Diciamolo chiaramente: il plateale e quasi unanime ossequio cittadino-antagonista davanti alle più deliranti misure anti-pandemiche ha galvanizzato lo Stato, rassicurandolo sulla sua possibilità di potersi ormai permettere qualsiasi cosa. Una volta che l’immaginario istituzionale ha dimostrato di aver trionfato pressoché dappertutto – realizzando il vecchio motto mussoliniano: «tutto nello Stato, niente al di fuori dello Stato, nulla contro lo Stato» – non gli resta che una cosa da fare: liquidare gli ultimi scarti dalla norma rimasti in circolazione, compito burocratico da sbrigare il più in fretta possibile al fine di bonificare l’intero territorio. Questi due aspetti vanno di pari passo. Lo Stato non potrebbe calcare così tanto la mano sui pochi sovversivi accusati di armare il proprio braccio, se nella testa di molti sovversivi non fosse già venuta meno l’idea stessa di rivolta individuale. I pochi operai che picchettano o fanno scioperi selvaggi non rischierebbero pene tanto pesanti, se non fosse già passata in molti loro colleghi l’idea che per «insorgere» basta fare un esposto alla magistratura.

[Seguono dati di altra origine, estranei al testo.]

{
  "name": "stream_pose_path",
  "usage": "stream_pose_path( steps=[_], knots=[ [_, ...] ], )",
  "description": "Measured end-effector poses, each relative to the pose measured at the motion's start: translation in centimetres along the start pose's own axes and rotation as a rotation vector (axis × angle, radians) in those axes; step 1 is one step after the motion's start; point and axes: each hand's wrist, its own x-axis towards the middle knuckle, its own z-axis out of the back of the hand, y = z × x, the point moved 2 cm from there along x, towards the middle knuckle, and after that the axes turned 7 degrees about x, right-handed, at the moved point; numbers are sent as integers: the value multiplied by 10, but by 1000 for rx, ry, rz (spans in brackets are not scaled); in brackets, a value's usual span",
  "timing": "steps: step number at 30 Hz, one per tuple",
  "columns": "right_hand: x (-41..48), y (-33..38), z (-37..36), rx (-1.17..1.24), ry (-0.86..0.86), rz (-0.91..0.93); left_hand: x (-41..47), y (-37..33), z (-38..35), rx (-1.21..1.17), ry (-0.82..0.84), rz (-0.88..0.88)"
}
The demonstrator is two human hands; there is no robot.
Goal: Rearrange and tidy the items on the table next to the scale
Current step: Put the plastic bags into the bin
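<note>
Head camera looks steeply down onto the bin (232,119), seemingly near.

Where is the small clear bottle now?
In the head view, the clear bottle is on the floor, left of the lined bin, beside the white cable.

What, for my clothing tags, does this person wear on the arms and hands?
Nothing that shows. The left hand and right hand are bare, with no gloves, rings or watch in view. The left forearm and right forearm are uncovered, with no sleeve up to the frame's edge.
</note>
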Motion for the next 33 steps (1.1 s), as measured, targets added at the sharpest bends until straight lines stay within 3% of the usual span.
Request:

Ecco perché purtroppo non ci si può stupire per le pesanti condanne recentemente formulate, o paventate, contro anarchici accusati di aver compiuto azioni dirette (28 anni inflitti a un anarchico ritenuto colpevole di aver commesso un attentato contro una sede della Lega, ergastolo minacciato contro anarchici già condannati a svariati anni per appartenenza alla Federazione Anarchica Informale). Una tolleranza zero che, nelle intenzioni di chi la applica, dovrebbe dissuadere chiunque dal venire meno alle buone e civiche maniere dell’obbedienza. Eppure, come insegna l’esperienza statunitense in tale campo, l’asprezza della repressione non è in grado di impedire i cosiddetti delitti. Perché i conti, con la vita, non tornano mai. Non solo chi è spinto da bisogni disperati o da desideri furiosi a sfidare la legge non traccia preventivi bilanci da ragionieri, ma inoltre l’eventuale consapevolezza del rischio a cui si va incontro non può che portare ad una conclusione: galera per galera, meglio mirare in alto che in basso. Se chi si ribella al potere deve attendersi una repressione sempre più spietata, anche chi esercita il potere deve attendersi una rivolta sempre più spietata.
Nessuno ci salverà, non c’è balsamo che possa lenire le ferite, non esiste un lieto fine ai nostri giorni. Chi vuole una grassa consolazione illusoria può sempre attendere che le masse proletarie si mettano in moto. Chi vuole una magra consolazione reale può sempre attendere una catastrofe che travolga tutti, governanti compresi. Ma chi non può e non vuole essere consolato, farà bene a riflettere su cosa fare, e come, e perché, e con chi. Prima le idee si fanno chiare, prima si possono mettere in pratica.